HOW TO COMPLETE THIS TASK:
Look through the listing below and report the lines that have the word "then" in them.
##############################
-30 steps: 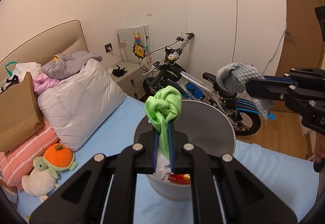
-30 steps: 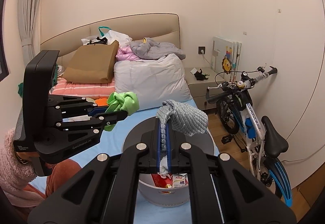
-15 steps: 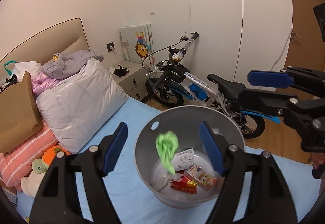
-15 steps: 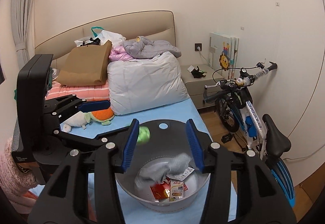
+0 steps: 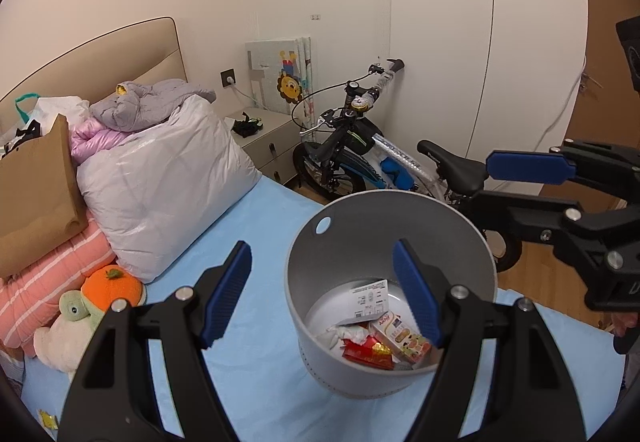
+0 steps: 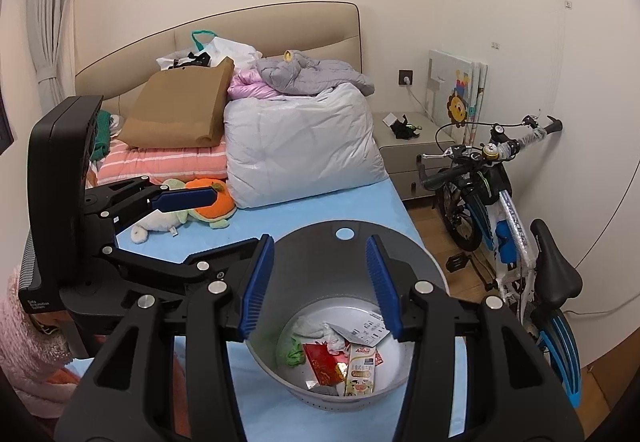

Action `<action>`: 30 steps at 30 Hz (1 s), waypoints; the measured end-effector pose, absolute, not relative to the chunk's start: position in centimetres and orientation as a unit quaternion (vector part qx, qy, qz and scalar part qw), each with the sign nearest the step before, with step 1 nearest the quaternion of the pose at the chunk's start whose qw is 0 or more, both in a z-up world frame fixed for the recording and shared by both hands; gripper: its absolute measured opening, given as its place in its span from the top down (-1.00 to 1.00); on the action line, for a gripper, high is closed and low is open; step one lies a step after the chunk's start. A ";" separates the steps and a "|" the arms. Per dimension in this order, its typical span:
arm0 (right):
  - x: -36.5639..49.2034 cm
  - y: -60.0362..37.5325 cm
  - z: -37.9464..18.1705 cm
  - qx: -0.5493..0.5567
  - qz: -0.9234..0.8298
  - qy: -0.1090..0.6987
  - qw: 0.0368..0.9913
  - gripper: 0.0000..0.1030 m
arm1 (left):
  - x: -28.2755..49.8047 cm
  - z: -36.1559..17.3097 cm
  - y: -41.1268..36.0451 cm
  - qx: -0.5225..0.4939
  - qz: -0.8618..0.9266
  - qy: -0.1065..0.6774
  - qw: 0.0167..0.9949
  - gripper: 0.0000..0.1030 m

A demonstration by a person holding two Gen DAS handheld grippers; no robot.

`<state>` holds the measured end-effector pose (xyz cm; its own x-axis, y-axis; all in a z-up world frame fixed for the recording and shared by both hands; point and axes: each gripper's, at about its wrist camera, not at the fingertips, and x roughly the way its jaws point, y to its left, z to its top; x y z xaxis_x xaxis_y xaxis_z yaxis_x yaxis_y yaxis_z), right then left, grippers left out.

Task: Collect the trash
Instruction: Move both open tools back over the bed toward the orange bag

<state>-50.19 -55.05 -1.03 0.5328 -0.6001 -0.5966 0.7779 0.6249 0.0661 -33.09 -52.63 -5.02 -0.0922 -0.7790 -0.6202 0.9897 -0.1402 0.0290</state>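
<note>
A grey round bin [image 5: 360,209] stands on the blue bed sheet. Inside lie a red packet [image 5: 366,352], a small carton [image 5: 400,334] and a white printed slip [image 5: 370,298]. The right wrist view also shows a green cloth [image 6: 294,352] and a pale grey cloth [image 6: 312,328] on the bin's [image 6: 424,282] floor. My left gripper [image 5: 322,246] hangs open over the bin's near-left rim with nothing between its pads. My right gripper [image 6: 319,240] is open above the bin mouth, also empty. Each gripper shows in the other's view: the right gripper [image 5: 484,183], the left gripper [image 6: 236,217].
A big white pillow [image 5: 160,193], a brown paper bag [image 5: 36,193] and plush toys [image 5: 100,294] crowd the head of the bed. A small yellow scrap [image 5: 48,420] lies on the sheet. A bicycle [image 6: 500,201] and a nightstand [image 6: 404,145] stand beside the bed.
Both grippers went from shut to open. The green cloth left my left gripper and the grey cloth left my right; both fell into the bin. Both views moved closer to the bin.
</note>
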 end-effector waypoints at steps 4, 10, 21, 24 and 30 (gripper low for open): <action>-47.7 -54.2 -1.5 0.159 -0.383 0.282 0.865 0.11 | -30.7 -5.4 -51.0 0.244 -0.696 0.220 0.638 -0.42; -42.1 -52.4 -2.4 0.136 -0.349 0.296 0.879 -0.01 | -26.1 -5.8 -47.0 0.226 -0.659 0.233 0.678 -0.42; -26.5 -45.3 -3.9 0.095 -0.214 0.312 0.921 -0.05 | -14.3 -6.9 -36.2 0.185 -0.529 0.267 0.784 -0.42; -21.5 -42.6 -4.3 0.084 -0.169 0.311 0.931 -0.07 | -11.0 -7.3 -32.5 0.175 -0.483 0.277 0.812 -0.42; -12.1 -36.4 -5.7 0.060 -0.082 0.308 0.946 -0.14 | -4.5 -8.8 -24.8 0.160 -0.370 0.293 0.867 -0.49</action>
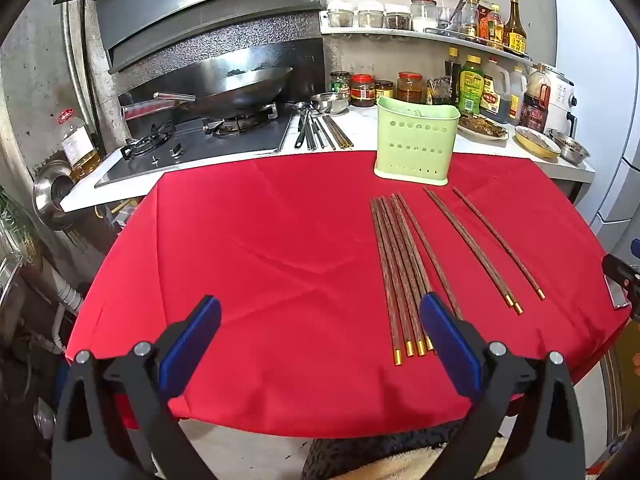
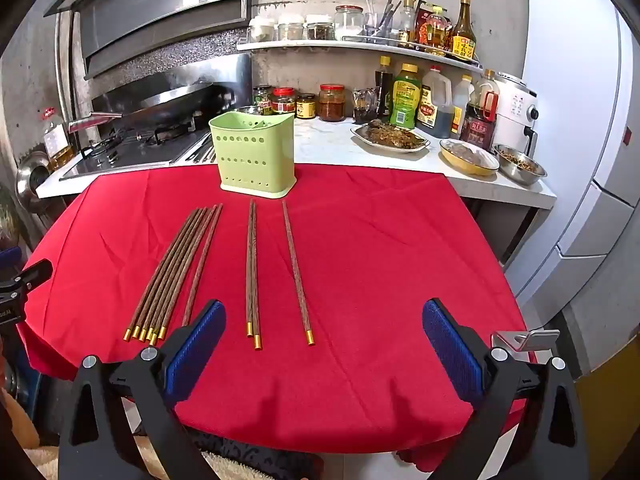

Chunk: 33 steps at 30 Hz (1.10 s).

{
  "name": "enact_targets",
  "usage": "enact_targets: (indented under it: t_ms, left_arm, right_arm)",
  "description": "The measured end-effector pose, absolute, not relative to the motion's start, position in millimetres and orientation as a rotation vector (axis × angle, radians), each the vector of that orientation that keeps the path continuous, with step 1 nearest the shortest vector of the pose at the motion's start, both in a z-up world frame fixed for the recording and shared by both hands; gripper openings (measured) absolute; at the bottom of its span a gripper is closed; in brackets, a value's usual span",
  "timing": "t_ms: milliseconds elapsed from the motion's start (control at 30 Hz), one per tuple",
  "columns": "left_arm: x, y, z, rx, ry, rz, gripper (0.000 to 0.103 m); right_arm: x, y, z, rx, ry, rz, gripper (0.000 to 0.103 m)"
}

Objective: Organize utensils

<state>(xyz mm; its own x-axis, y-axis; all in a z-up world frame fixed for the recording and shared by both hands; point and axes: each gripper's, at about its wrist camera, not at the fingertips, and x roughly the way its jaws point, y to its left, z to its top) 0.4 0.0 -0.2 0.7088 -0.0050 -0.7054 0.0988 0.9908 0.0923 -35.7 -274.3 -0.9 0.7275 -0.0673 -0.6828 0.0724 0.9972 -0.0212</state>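
Left gripper [image 1: 320, 322] hovers over the near edge of the tabletop [image 1: 260, 260], w/ red cloth on it; fingers [image 1: 192, 344] spread wide, nothing held. Right gripper [image 2: 324, 326] likewise wide open & empty, blue pads facing inward.

Chopsticks lie on the cloth in three lots, gold caps toward the cameras. Big bundle [image 2: 172, 272] is fanned slightly, tips nearly touching. In left wrist view it sits just beside & partly behind the right-hand finger, which covers the lower end of at least one stick. In right wrist view the same bundle is just left of the left-hand finger; one loose stick runs down behind that pad, cap end hidden. The pair [image 2: 252, 272] lies between the right gripper's fingers, closer to the left one. The single stick [image 2: 297, 276] is just right of the pair, also inside the gap, not touching either pad.

Green holder [image 2: 256, 156], perforated, stands upright at the far edge of the cloth, beyond the chopstick tips, apart from them. Its inside is hard to make out.

Exact stick count in the bundle can't be told, since they overlap. Opposite gripper shows only as a dark sliver at frame edge in each view. Behind: stove [image 1: 192, 144] w/ wok [image 1: 236, 88], jars & bottles.
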Motion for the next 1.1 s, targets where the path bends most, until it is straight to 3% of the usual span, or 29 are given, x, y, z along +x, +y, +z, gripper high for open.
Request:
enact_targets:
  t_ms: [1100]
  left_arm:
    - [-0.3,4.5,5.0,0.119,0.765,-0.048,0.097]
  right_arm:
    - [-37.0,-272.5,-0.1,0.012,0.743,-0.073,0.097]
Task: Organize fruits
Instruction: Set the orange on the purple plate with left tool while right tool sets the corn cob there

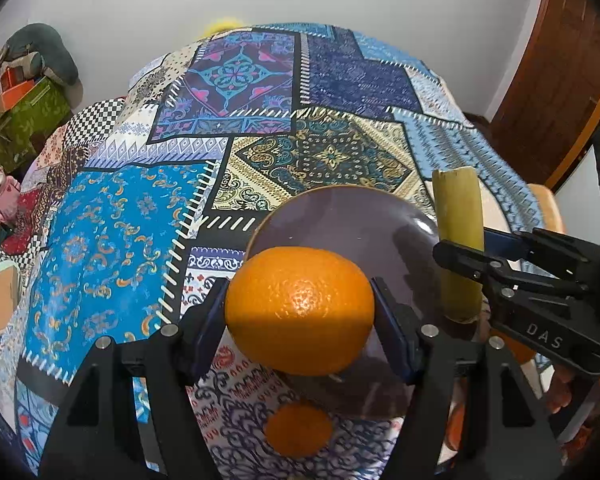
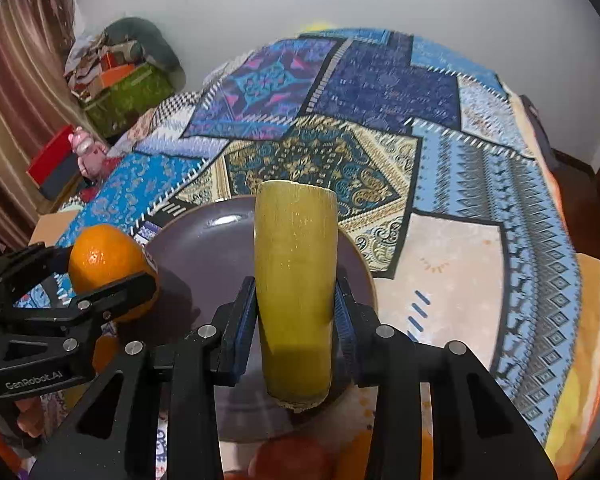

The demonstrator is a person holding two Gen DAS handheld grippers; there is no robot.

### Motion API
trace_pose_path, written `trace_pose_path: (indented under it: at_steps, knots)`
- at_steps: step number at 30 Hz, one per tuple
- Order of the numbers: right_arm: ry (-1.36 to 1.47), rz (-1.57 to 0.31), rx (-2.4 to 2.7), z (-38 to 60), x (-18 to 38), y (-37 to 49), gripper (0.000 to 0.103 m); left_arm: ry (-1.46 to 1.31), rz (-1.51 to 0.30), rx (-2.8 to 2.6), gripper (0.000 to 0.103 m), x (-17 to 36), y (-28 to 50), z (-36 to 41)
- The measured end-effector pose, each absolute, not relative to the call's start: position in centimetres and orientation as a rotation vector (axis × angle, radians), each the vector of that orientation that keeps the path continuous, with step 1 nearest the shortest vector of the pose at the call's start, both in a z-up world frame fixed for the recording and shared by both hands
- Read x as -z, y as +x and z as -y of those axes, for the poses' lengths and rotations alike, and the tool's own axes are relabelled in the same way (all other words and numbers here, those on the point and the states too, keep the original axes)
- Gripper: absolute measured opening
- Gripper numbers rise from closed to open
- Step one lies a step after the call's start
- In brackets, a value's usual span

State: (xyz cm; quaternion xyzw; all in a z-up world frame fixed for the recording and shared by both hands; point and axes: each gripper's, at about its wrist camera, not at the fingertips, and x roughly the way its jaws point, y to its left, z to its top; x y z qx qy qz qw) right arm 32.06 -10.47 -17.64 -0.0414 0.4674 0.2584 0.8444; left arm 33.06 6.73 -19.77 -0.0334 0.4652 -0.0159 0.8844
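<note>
Now the left gripper point(image 1: 300, 316) is clamped on the orange point(image 1: 300, 310), above the near rim of the purple plate point(image 1: 364, 220). Beside it, the right gripper point(image 2: 296, 312) grips the yellow-green stalk piece point(image 2: 295, 280) upright, its long axis vertical, over the plate.

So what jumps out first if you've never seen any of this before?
The bright orange, pinched in the left gripper above the near edge of a dark purple plate. Beside it, the right gripper holds a yellow-green stalk segment upright over the same plate. Beneath everything lies a vivid patchwork cloth.
</note>
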Motion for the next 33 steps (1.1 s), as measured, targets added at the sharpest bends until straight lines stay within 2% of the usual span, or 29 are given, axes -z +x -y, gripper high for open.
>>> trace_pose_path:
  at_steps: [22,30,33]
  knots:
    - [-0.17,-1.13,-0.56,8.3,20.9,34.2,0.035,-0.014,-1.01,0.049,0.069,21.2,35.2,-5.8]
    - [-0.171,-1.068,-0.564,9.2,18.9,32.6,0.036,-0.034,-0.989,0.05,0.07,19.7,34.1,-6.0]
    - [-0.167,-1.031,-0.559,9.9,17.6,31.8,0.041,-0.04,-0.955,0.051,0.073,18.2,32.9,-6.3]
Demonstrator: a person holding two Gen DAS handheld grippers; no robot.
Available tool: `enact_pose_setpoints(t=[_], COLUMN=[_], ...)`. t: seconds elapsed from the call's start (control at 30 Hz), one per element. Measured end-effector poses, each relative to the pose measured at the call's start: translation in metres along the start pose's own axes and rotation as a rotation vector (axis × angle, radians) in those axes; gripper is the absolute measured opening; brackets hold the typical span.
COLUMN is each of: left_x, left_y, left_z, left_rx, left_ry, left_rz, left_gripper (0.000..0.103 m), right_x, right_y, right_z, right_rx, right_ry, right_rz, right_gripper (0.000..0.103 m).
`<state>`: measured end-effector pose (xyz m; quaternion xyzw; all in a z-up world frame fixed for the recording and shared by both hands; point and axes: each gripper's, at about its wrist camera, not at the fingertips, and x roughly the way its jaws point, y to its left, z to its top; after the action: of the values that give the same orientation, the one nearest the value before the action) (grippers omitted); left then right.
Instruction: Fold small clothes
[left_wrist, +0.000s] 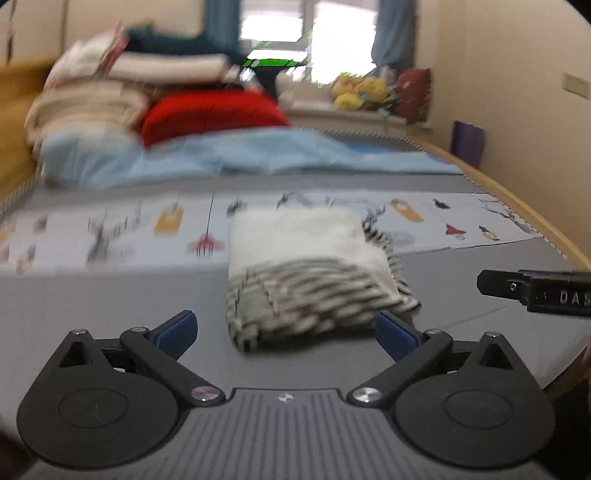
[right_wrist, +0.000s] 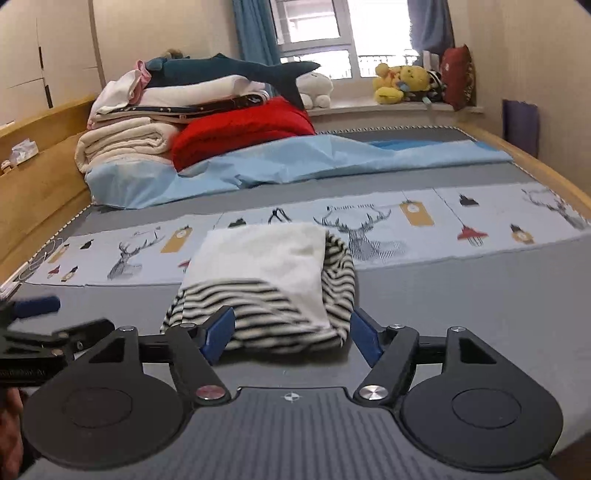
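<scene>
While both are hovering low over the bed:
Left hand-held gripper (left_wrist: 286, 332): jaws standing wide apart, gripping nothing.
Right hand-held gripper (right_wrist: 291, 338): jaws spread, pads clear of cloth.
Folded striped garment (right_wrist: 269, 280): lying just ahead on the grey bed (right_wrist: 461, 295) (white side up).
Bedding pile (right_wrist: 147, 122): sitting far behind.

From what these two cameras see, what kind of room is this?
Most likely a bedroom. The striped garment lies on a bed with a wooden frame. Folded blankets and a red quilt are piled at its far end, and soft toys sit on the windowsill.
</scene>
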<state>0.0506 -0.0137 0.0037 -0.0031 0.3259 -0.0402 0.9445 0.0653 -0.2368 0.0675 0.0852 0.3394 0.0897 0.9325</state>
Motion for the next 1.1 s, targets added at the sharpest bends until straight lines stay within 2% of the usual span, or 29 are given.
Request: enact_pose_setpoints(t=[0.17,0.3,0.47,0.6,0.73,1.1], left_x=[0.004,0.013,0.015,0.020,0.020,0.022], left_y=[0.003,0.008,0.006,0.006,0.007,0.002], left_z=[-0.006,-0.008,-0.012,-0.013,-0.011,-0.010], left_rx=[-0.038,-0.075,-0.054,-0.058,-0.074,-0.068], left_ry=[0.025,0.082,0.095,0.119,0.109,0.116], left_rz=[0.055,0.065,0.083,0.077,0.074,0.055], left_gripper=[0.102,0.102,0.102,0.103,0.102,0.102], right_x=[-0.005,-0.002,-0.001,0.004,0.009,0.013], right_y=[0.010,0.017,0.018,0.020,0.023,0.034], right_z=[-0.016,-0.023,-0.024,-0.025,-0.026,-0.026], right_rx=[-0.008,-0.030,-0.027,-0.033,-0.040,-0.089], right_ry=[0.013,0.030,0.019,0.021,0.056,0.064], right_rz=[-0.023,-0.036,-0.047,-0.046,-0.019,-0.002], right_gripper=[0.072,0.072,0.072,0.072,0.072,0.073])
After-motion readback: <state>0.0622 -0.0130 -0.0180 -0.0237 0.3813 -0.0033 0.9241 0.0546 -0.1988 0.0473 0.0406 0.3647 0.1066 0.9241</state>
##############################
ANSWER TO THIS TASK:
`<state>` holds the measured end-effector pose (xyz cm; its own x-axis, y-axis; all in a z-up world frame fixed for the recording and shared by both hands; point and axes: each gripper's, at about its wrist camera, not at the fingertips, and x roughly the way its jaws point, y to its left, z to its top; x y z xaxis_x xaxis_y xaxis_z yaxis_x yaxis_y yaxis_z), right then left, grippers left out.
`<state>`: measured end-effector pose (xyz m; quaternion xyzw; all in a z-up world frame fixed for the recording and shared by both hands; point and axes: each gripper's, at about its wrist camera, not at the fingertips, and x roughly the way its jaws point, y to its left, z to its top; after the action: of the values that give the same orientation, the one nearest the value before the action) (grippers omitted); left then right.

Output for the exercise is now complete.